Exercise aim:
Each line of the entries below that holds "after" is needed, copied in full.

▼

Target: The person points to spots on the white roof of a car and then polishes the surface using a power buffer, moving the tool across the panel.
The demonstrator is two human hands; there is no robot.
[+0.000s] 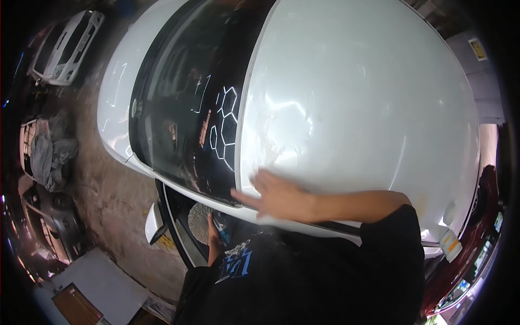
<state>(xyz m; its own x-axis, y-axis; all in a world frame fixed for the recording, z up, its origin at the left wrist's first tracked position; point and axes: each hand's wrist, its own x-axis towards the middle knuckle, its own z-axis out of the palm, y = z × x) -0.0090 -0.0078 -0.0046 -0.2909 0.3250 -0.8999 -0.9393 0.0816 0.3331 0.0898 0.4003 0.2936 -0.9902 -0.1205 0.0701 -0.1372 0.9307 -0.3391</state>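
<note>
Fingers [260,177] of the right hand [276,196] are spread wide and grasp nothing; they blur a little at the near edge of the car's roof [357,108], by the top of the windshield [173,119]. Whether the palm presses on the paint I cannot tell from the blur. Left of the shirt's [314,276] printed front, below the frame's center, the left hand [214,236] is partly hidden, its fingers closed on a blue polisher [222,231] with a round, fuzzy grey pad [199,223]. That tool sits low beside the car, against the dark side window.

White and glossy, the roof fills the upper right of the frame. Honeycomb lights reflect in the windshield, and hazy marks show on the paint just above the right hand. The hood [115,89] curves down the upper left, and a side mirror [154,223] juts out at lower left of center.

Another white car [70,46] stands at the upper left, with a crumpled grey sheet [53,154] below it at the left edge. A dark red car [449,287] shows at the lower right.
</note>
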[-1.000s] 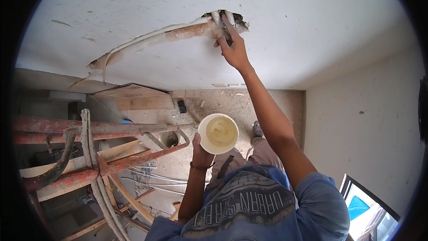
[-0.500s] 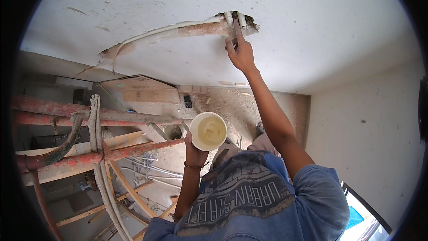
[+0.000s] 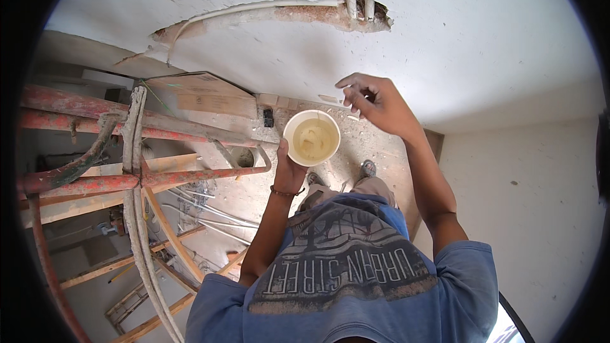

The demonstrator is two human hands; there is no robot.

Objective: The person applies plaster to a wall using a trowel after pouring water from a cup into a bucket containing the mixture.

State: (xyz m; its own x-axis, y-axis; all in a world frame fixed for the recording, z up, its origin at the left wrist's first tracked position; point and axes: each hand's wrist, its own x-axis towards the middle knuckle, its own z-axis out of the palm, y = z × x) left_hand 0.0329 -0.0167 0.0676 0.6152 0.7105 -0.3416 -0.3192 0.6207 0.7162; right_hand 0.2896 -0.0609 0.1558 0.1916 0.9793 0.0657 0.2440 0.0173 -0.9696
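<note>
My left hand [image 3: 290,168] grips a round white tub [image 3: 337,144] from its left side. Pale yellowish-cream stuff lies inside the tub, stirred into uneven lumps. To the tub's upper right my right hand [image 3: 380,107] hovers, with its fingers loosely bent, spaced apart and nothing seen in them. Beyond both hands is a white wall with a long chipped groove, where a white pipe [image 3: 254,9] runs. At the groove's right end is a rough hole [image 3: 380,16] with short white pipe pieces in it. My right hand is apart from the wall hole and the tub.
Red, plaster-stained scaffolding [image 3: 190,178] stands close on the left, tied to a pale upright pole. Wooden planks [image 3: 171,241] and grey pipes lie below it. A cardboard sheet [image 3: 216,98] leans at the wall's foot. Debris litters the floor around my feet; another wall [image 3: 521,216] rises on the right.
My right hand has come away from the hole and back toward me, near the tub. My left hand and the tub sit slightly higher and further right in view.
</note>
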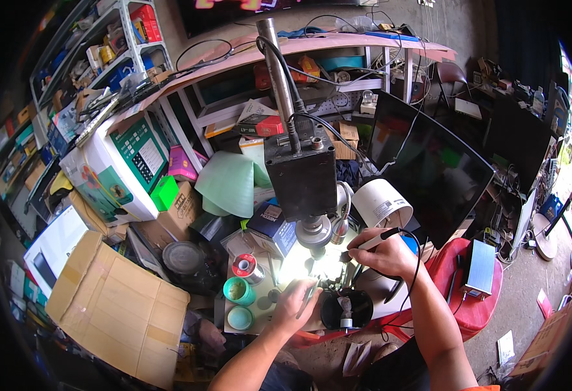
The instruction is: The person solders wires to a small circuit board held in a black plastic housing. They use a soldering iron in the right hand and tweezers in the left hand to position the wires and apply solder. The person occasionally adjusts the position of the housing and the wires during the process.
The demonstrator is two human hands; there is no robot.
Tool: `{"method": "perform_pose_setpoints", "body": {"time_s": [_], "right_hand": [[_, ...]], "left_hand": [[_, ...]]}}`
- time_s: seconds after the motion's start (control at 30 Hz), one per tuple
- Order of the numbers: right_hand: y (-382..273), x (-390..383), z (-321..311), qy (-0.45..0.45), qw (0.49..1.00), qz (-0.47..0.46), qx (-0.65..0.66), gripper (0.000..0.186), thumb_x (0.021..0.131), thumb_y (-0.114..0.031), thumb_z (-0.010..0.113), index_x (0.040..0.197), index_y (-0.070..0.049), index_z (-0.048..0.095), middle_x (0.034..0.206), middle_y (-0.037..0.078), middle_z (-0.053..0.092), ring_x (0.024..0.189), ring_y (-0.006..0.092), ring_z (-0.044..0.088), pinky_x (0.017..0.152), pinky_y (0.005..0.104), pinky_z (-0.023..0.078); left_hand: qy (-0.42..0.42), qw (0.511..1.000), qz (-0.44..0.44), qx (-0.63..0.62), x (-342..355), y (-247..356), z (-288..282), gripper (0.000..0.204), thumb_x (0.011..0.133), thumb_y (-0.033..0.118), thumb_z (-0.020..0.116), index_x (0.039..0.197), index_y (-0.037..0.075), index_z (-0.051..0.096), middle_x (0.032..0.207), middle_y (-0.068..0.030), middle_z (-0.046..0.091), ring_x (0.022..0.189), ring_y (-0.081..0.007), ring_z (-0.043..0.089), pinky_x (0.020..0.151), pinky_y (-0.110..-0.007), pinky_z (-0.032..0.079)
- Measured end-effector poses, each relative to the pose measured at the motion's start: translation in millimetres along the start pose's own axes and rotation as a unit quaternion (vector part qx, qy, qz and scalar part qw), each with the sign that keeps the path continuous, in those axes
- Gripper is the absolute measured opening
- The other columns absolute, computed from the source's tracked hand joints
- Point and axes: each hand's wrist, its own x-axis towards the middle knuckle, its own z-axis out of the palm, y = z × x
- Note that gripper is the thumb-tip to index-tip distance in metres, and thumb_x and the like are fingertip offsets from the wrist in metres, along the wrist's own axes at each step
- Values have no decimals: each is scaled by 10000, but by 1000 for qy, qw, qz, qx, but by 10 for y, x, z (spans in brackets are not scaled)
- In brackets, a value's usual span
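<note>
My left hand is closed on slim tweezers, their tips pointing into a bright patch of light. Across from it, my right hand grips the white handle of a corded soldering iron, its tip directed at the same spot. Glare hides what lies between the two tools. Above them hangs a black box-shaped head with a round lens barrel, carried on a metal pole. Close to my left hand stand a solder spool and two green jars. A black round container sits between my forearms.
A white cylindrical shade stands just beyond my right hand. Right of my forearm, a red stool bears a blue-silver box. A large dark screen leans behind. An open cardboard box lies left. Cables hang around the pole.
</note>
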Motion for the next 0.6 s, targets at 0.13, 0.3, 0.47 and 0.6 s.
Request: {"method": "perform_pose_setpoints", "body": {"time_s": [0.13, 0.3, 0.47, 0.6], "right_hand": [[7, -1, -3, 1, 1000, -7, -1, 232, 902, -180, 775, 1062, -12, 788, 943, 102, 763, 857, 198, 736, 784, 328, 587], [-16, 0, -2, 1, 1000, -2, 7, 227, 903, -177, 775, 1057, -11, 788, 939, 103, 763, 854, 199, 735, 781, 330, 587], [-13, -3, -3, 3, 1000, -2, 10, 222, 903, -175, 773, 1051, -9, 788, 935, 103, 763, 851, 197, 734, 779, 330, 586], [-33, -5, -8, 4, 1000, 3, 13, 223, 902, -175, 772, 1048, -8, 787, 933, 103, 763, 853, 193, 732, 781, 327, 583]], "left_hand": [[-1, 1000, 0, 2, 0, 1, -2, 221, 917, 60, 780, 1100, 13, 666, 1017, -193, 719, 890, -374, 726, 765, -418, 578], [1, 1000, 4, 3, 0, -8, 2, 219, 915, 56, 782, 1095, 12, 665, 1015, -195, 719, 889, -373, 727, 766, -419, 579], [-3, 1000, -1, 4, 3, 6, -5, 215, 918, 55, 779, 1094, 11, 664, 1017, -195, 718, 890, -371, 726, 766, -417, 577], [-6, 1000, -7, -2, 0, 9, -12, 212, 920, 55, 777, 1094, 12, 665, 1018, -194, 716, 891, -370, 724, 767, -416, 575]]}}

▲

Exercise result:
Objective: The person applies plaster to a wall using a trowel after pouring water from a cup into a bucket containing the mixture.
- time_s: seconds after the motion's start (control at 30 Hz), one per tuple

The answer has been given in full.